What is required: For each line below that holds the word "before", make a copy.

BEGIN Data

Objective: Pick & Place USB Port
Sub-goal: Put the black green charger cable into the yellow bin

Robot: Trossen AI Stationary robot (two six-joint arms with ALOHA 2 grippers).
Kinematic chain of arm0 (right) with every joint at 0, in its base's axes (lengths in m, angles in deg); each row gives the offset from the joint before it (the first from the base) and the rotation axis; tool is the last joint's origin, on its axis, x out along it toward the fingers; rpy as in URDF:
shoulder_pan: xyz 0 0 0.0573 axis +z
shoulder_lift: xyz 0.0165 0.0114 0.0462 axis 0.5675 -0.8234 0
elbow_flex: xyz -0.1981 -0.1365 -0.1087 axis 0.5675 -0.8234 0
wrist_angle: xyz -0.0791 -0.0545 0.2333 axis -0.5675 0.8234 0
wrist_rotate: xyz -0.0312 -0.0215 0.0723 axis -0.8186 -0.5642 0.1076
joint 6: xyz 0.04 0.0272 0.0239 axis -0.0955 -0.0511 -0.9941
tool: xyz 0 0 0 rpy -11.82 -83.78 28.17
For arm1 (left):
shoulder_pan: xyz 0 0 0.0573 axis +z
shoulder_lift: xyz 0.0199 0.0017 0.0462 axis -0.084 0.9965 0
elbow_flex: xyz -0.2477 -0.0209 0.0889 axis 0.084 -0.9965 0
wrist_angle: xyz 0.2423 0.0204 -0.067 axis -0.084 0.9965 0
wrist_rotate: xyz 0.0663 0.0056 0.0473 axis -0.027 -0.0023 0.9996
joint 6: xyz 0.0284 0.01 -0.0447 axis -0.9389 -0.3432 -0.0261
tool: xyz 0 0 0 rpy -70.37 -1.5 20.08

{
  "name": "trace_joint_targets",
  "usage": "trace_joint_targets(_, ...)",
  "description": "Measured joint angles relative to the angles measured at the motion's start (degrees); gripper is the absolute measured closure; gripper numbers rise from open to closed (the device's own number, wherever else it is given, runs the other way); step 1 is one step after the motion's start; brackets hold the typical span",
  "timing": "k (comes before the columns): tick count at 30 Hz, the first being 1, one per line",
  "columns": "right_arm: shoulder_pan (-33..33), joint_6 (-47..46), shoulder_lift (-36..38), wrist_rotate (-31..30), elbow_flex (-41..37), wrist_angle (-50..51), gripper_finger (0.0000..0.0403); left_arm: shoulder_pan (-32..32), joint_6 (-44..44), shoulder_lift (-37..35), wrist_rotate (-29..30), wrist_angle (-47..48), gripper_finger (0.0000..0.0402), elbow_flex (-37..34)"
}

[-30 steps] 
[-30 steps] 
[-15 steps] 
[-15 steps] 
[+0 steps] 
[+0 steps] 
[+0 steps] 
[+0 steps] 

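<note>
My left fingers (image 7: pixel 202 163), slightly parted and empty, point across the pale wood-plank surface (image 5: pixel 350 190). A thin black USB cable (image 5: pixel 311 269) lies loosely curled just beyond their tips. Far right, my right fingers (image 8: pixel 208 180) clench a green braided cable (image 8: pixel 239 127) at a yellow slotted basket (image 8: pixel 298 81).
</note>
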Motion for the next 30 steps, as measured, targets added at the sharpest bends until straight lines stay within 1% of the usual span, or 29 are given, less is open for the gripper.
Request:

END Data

Response to the exercise:
Kinematic chain of arm0 (right) with every joint at 0, in its base's axes (lengths in m, angles in deg); each row gives the offset from the joint before it (the first from the base) and the rotation axis; tool is the last joint's origin, on its axis, x out along it toward the fingers; rpy as in URDF:
  "timing": "k (comes before the columns): tick count at 30 Hz, the first being 1, one per line",

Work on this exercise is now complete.